When finance ministers and central bankers gathered in Washington in April for the first of the twice-yearly meetings of the International Monetary Fund and World Bank, the anxiety over Trump's just-unveiled "Liberation Day" tariffs was palpable. Six months on at the just-concluded October meetings, that had been replaced by fatigue and wariness that the policy landscape is never fully settled.

"It's been just absolutely exhausting since Liberation Day as a policymaker, trying to make sense and then actually make policy and communicate to the public about this," Bank of Thailand Deputy Governor Piti Disyatat said. "So the uncertainty has been very difficult."

"The global economy appears to be more resilient than we thought several months ago.
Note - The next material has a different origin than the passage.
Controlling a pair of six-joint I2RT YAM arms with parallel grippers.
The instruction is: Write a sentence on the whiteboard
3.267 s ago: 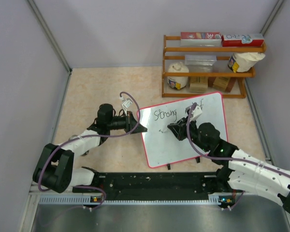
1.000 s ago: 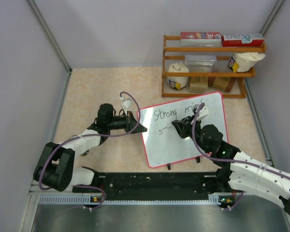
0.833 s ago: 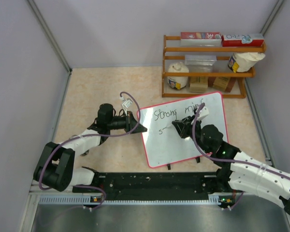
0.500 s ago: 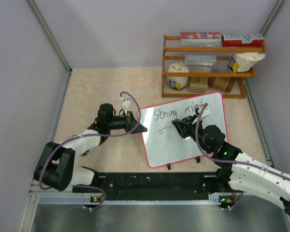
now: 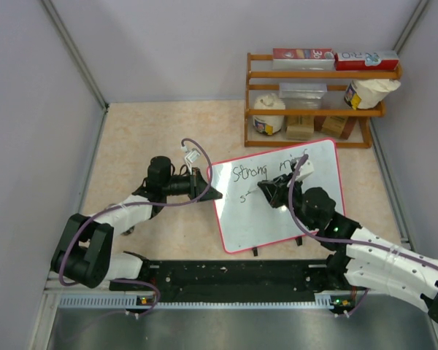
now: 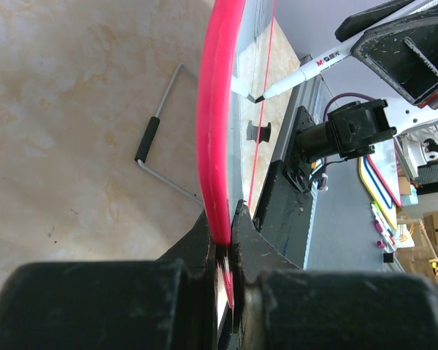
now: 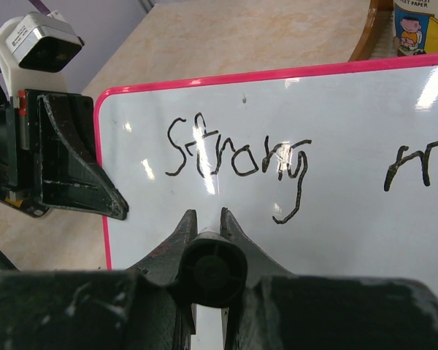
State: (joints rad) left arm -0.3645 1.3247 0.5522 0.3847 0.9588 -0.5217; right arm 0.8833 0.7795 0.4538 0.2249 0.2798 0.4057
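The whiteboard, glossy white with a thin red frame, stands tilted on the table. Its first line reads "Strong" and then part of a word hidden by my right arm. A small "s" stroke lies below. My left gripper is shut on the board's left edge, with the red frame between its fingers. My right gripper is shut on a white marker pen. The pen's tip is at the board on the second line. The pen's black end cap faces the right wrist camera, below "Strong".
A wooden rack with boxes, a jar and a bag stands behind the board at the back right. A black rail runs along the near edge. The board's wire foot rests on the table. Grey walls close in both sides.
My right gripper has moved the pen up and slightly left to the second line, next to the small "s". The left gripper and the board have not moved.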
But there's no room for complacency given various types of uncertainty," said a Japanese delegation official who participated in talks in Washington. "There was a great degree of discussion over uncertainties."

A week of fractious back-and-forth between the U.S. and China drove the point home as Trump responded to new export controls on rare earth minerals from Beijing with the re-imposition of 100% tariffs on Chinese exports to the U.S.

The re-escalation of tensions between the world's two largest economies sharpened the focus among the hundreds of policymakers taking part in the meetings, amid growing momentum for new trade arrangements outside the U.S.-China orbit.

IMF Managing Director Kristalina Georgieva said she had rarely seen as much constructive engagement at the semi-annual meetings of finance officials and central bankers.

"It may be because uncertainty is so high that there is no space for theatricals," Georgieva told a banking conference on Saturday. "It may be because now many countries realize that what they took for granted - international cooperation that helps us do better - we should not take for granted."

STRENGTHENING REGIONAL, BILATERAL TIES

Georgieva and World Trade Organization chief Ngozi Okonjo-Iweala told participants it was promising that U.S.-China tensions - however intense - had not blown up into a wider trade war, and noted that many countries were in fact seeking to deepen bilateral and regional ties.